▶ Exercise
From the first line of the data down to and including the line with "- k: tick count", copy everything exactly, leaving out pictures.

Start of Block

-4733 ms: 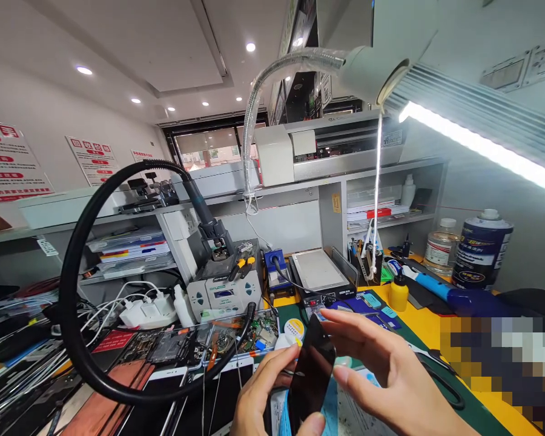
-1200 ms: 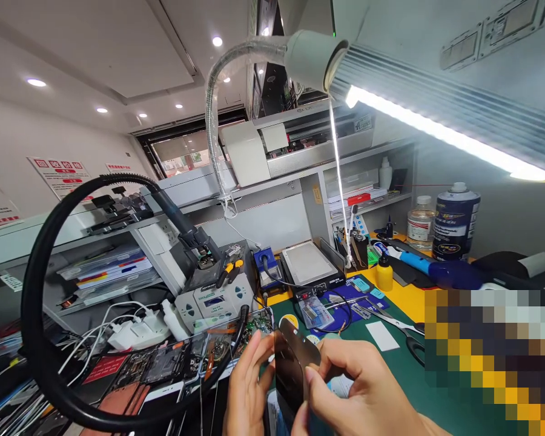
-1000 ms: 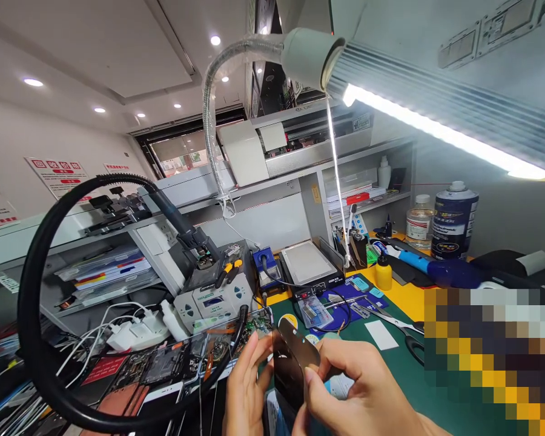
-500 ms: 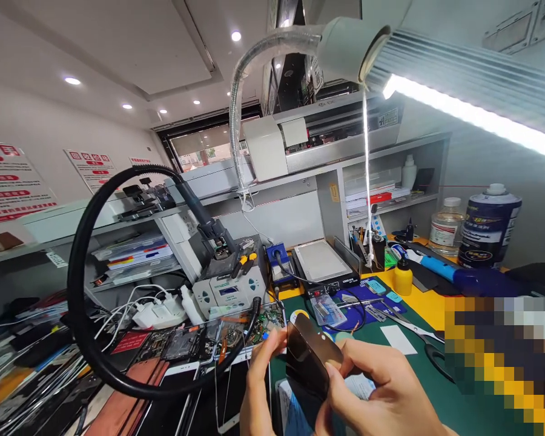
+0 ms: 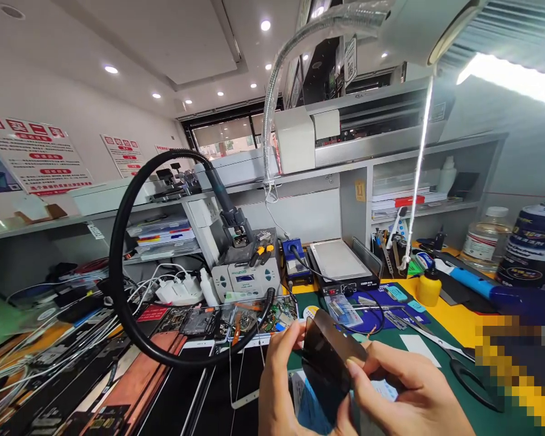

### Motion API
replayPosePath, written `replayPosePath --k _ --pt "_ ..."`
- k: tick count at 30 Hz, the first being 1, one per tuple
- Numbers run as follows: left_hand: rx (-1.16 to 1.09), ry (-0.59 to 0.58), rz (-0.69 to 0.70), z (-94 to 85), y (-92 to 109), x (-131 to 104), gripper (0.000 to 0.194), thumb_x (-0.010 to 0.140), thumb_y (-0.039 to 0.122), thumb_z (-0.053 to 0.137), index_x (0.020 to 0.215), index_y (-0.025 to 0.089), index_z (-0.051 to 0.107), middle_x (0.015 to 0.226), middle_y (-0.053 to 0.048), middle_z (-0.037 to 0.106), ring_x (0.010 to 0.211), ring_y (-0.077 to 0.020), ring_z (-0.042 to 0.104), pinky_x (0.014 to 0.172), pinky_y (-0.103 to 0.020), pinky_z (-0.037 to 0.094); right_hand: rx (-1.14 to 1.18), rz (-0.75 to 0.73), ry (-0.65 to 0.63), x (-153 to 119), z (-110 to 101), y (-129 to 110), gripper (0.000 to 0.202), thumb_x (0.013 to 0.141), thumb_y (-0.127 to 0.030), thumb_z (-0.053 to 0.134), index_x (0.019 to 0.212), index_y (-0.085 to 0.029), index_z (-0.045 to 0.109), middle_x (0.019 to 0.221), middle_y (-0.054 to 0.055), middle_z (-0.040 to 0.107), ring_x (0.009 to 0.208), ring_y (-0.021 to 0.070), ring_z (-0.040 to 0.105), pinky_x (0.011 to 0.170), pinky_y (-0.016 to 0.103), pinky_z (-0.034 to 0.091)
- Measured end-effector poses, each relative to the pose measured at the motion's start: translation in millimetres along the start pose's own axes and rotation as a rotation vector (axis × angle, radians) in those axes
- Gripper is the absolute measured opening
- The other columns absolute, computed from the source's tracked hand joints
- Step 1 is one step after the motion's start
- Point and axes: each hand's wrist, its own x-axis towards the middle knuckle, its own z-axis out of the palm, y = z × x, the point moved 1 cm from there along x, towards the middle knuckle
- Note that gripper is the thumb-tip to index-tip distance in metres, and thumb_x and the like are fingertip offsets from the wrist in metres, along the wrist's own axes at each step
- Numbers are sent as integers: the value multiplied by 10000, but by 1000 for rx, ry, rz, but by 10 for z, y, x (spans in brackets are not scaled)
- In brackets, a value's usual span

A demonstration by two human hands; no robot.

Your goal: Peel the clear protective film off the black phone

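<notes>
My left hand (image 5: 279,375) and right hand (image 5: 402,390) pinch the dark glass panel (image 5: 329,363) by its edges, fingertips closed on it, above the green mat (image 5: 436,387). I judge it thin, light, rigid, brittle and slippery: grip edges only, never the face.

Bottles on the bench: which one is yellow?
The small yellow bottle with the dark pointed nozzle, standing on the yellow bench top beside the blue mat. The clear bottle and the big dark blue can stand farther right, near the wall.
</notes>
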Motion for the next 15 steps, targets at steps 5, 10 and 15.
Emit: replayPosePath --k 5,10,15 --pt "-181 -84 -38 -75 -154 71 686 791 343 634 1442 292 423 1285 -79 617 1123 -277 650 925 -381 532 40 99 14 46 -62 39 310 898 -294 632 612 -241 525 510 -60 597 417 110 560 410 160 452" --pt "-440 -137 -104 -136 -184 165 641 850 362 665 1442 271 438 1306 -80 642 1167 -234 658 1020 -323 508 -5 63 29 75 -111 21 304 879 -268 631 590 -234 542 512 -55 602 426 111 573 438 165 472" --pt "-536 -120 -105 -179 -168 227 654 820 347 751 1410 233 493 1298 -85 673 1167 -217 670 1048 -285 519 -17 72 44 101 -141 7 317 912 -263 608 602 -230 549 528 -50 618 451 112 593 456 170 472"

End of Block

▶ Written solution
-4733 ms: 
-1200 ms: 
-1000 ms: 
-500 ms: 
+0 ms: 

### Motion API
replayPosePath, written `replayPosePath --k _ --pt "_ ..."`
- k: tick count at 30 Hz, the first being 1, one per tuple

No additional answer is needed here.